Text analytics

Klinton Bicknell /// Fall 2017

Huge amounts of valuable data are stored outside of structured databases as human language: text and speech. This course covers modern techniques to extract useful information from this language data.

Schedule Piazza forum

Schedule

Week Date Topic Reading Materials Assignments
1 Sep 21 introduction; regular expressions; finite-state automata SLP3 2.1 slides 1, slides 2 HW0 out
2 Sep 28 finite-state transducers; text normalization (e.g., tokenization, stemming) SLP2 2.2–2.3, IR 2.1–2.2 slides 1, slides 2, slides 3 HW0 due (Tue), HW1 out
3 Oct 5 n-gram models; frequency analysis; cooccurrence analysis; edit distance; spelling correction; noisy channel models SLP3 4, SLP3 5 slides 1, slides 2
4 Oct 12 document classification; naive Bayes; logistic regression; sentiment analysis SLP3 6 slides 1, slides 2 HW1 due
5 Oct 19 indexing and retrieval; Lucene IR 1, 6 slides 1, slides 2, slides 3 HW2 out
6 Oct 26 similarity and clustering; latent semantic analysis; latent Dirichlet allocation; distributed word representations SLP3 15, SLP3 16, Blei (2012) slides 1, slides 2
7 Nov 2 Class cancelled HW2 due, HW3 out
8 Nov 9 part-of-speech tagging; hidden Markov models; Viterbi algorithm; maximum entropy models SLP3 9, SLP3 10 slides 1, slides 2
9 Nov 16 named entity recognition; relation extraction; advanced maximum entropy models; coreference; formal grammars; syntactic parsing; wrap-up SLP3 21 slides 1, slides 2, slides 3, slides 4, slides 5 HW3 due, HW4 out
10 Nov 23 Thanksgiving holiday!
11 Nov 30 speech recognition for automatic transcription slides 1, slides 2
12 Dec 4 HW4 due 5pm

Logistics

Course

Time
Thursdays 1–4
Location
North Campus Garage, Padula Room 1430
Textbooks
There is no required textbook, but the following are good references we will be drawing from in this course.
Website
www.klintonbicknell.com/ling400fall2017

Instructors

Instructor
Klinton Bicknell
Teaching assistant
Alexandros Nathan
TA office hours
Mondays 2–3, North Campus Garage, Office 1421
Instructor office hours
Thursdays 12–1, North Campus Garage, Office 1421

Policies

Email
Questions that are not personal should be posted on the Piazza forum (where they can be posted anonymously if desired).
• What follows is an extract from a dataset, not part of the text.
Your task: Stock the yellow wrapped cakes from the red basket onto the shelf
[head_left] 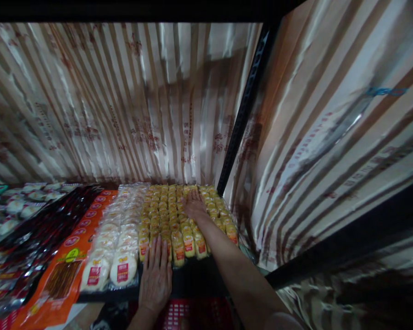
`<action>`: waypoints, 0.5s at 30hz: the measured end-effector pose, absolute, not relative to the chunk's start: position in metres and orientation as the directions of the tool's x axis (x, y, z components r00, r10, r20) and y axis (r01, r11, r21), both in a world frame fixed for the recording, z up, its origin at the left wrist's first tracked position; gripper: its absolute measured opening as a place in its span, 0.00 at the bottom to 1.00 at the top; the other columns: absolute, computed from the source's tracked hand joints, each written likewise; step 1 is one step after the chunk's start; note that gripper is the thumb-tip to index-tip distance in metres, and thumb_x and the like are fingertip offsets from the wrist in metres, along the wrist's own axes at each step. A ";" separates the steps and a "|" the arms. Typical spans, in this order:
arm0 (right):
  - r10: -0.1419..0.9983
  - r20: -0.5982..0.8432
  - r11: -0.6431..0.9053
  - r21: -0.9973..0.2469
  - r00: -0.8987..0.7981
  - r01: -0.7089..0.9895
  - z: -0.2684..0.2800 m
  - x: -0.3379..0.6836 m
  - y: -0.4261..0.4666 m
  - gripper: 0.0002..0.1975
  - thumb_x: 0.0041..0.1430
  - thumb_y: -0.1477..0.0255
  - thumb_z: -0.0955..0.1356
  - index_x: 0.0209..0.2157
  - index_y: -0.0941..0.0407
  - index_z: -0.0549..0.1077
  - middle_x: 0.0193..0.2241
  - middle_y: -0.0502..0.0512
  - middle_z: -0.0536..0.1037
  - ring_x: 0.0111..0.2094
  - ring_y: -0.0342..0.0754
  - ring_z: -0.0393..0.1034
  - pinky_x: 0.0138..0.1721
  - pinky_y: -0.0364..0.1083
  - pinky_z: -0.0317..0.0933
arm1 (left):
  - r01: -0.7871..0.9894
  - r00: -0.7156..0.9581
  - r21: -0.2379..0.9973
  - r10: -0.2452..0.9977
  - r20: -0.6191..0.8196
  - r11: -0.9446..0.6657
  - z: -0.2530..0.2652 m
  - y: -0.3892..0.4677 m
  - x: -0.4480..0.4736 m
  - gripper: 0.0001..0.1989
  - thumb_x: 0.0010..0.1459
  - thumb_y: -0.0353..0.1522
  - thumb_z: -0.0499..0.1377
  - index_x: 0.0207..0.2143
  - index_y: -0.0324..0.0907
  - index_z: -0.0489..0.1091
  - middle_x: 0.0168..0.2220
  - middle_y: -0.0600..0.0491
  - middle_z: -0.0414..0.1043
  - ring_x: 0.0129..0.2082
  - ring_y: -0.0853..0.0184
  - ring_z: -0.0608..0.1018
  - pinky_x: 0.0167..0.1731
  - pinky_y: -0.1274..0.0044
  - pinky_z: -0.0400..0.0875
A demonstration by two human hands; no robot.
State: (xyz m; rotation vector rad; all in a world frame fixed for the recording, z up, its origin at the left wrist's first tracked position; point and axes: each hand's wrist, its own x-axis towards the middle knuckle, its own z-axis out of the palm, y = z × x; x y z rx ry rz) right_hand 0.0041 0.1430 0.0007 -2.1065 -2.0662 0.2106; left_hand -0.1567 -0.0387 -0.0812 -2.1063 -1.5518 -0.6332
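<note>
Rows of small yellow snack packs (188,243) with red labels stand on a dark shelf (196,277). My left hand (156,275) lies at the front of these rows, fingers stretched out against the nearest packs. Farther back, my right hand (194,206) rests palm down on top of the rows, its fingers extended and grasping nothing visible. Just left of the yellow packs are two rows of round white cakes (124,269) in clear wrappers with red labels.
An orange snack bag (67,266) and dark shiny packets (51,224) lie farther left. White-wrapped packs (24,204) fill the far left. A black shelf post (242,110) rises at the back right corner. Below the shelf edge shows a red basket (175,314). Striped sheeting (158,101) hangs behind.
</note>
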 end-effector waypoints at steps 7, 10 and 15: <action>0.941 0.337 0.097 -0.375 0.038 0.922 0.021 0.007 0.123 0.29 0.64 0.64 0.52 0.60 0.70 0.53 0.62 0.66 0.51 0.64 0.53 0.39 0.62 0.53 0.37 | 0.962 0.251 -0.057 0.779 0.574 -0.268 -0.079 -0.038 -0.156 0.31 0.57 0.29 0.47 0.63 0.33 0.43 0.63 0.40 0.45 0.63 0.54 0.49 0.57 0.60 0.53; 0.809 0.576 0.195 -0.452 0.117 0.871 0.009 0.007 0.074 0.27 0.64 0.66 0.52 0.61 0.66 0.50 0.62 0.64 0.50 0.64 0.52 0.37 0.61 0.56 0.42 | 0.961 0.243 -0.032 0.788 0.565 -0.274 -0.075 -0.040 -0.156 0.29 0.57 0.29 0.47 0.61 0.32 0.48 0.63 0.40 0.46 0.63 0.55 0.48 0.58 0.60 0.52; 0.713 0.682 0.300 -0.505 0.161 0.809 -0.042 0.008 -0.029 0.22 0.63 0.72 0.55 0.58 0.58 0.58 0.58 0.63 0.60 0.61 0.54 0.48 0.56 0.60 0.51 | 0.964 0.226 -0.004 0.809 0.543 -0.266 -0.074 -0.041 -0.156 0.27 0.58 0.29 0.47 0.60 0.32 0.52 0.63 0.40 0.46 0.64 0.56 0.46 0.58 0.61 0.51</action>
To contact the TA or instructor directly, coming to office hours is encouraged. For questions that are personal, students can email the TA or instructor.
Description
This course will explore techniques to analyze unstructured text such as that found in emails, text messages, conversation transcripts, web pages, books, scientific journals, etc. The course strives to offer a balance between breadth and depth, presenting both an overview of the field as well as some insight into the mathematical underpinning of a few representative techniques.
Academic integrity
Violations of academic integrity will be referred to the Dean’s office, per WCAS policies. Sanctions can be quite severe, including suspension or permanent expulsion from the university. For details and discussion of how to avoid plagiarism, see the Academic Integrity section of the WCAS undergraduate handbook.

Requirements

Course Grade
  • 75% homeworks (4)
  • 25% participation
Homeworks
There will be four homework assignments throughout the quarter. These assignments will involve a combination of programming and short answer responses. The first three assignments should be done individually. The final assignment, which is more involved, must be done in pairs. Homework must be handed in through Canvas.
Participation
A substantial portion of the grade is based on participation, both in class (including regular attendance) and on the Piazza forum.
Keeping up
The syllabus (topics, assignments, due dates) may change. These changes will be announced in class, via Piazza, and on the course website. It is students' responsibility to keep up with them.
Deadlines
All assignments are posted on a Friday, and will generally be due on a Friday at 5pm (unless otherwise specified). Students will have 3 late days that can be used without penalty at any time in the quarter. (Weekend days count half.) These 3 can be distributed in any way: for one assignment three days late, for three assignments each 1 day late, or for one assignment 1 day late and one assignment 2 days late. After the 3 late days are used up, late work will only be accepted in extraordinary circumstances. Common occurrences such as exams in other classes or computer problems are not extraordinary. (In the event of actual extraordinary circumstances which will cause you have trouble meeting a deadline, please contact the instructor as early as possible.) To avoid such problems, it's recommended that students start on all assignments soon after they're available.
AccessibleNU
Any student requesting accommodations related to a disability or other condition is required to register with AccessibleNU (accessiblenu@northwestern.edu; 847-467-5530) and provide professors with an accommodation notification from AccessibleNU, preferably within the first two weeks of class. All information will remain confidential.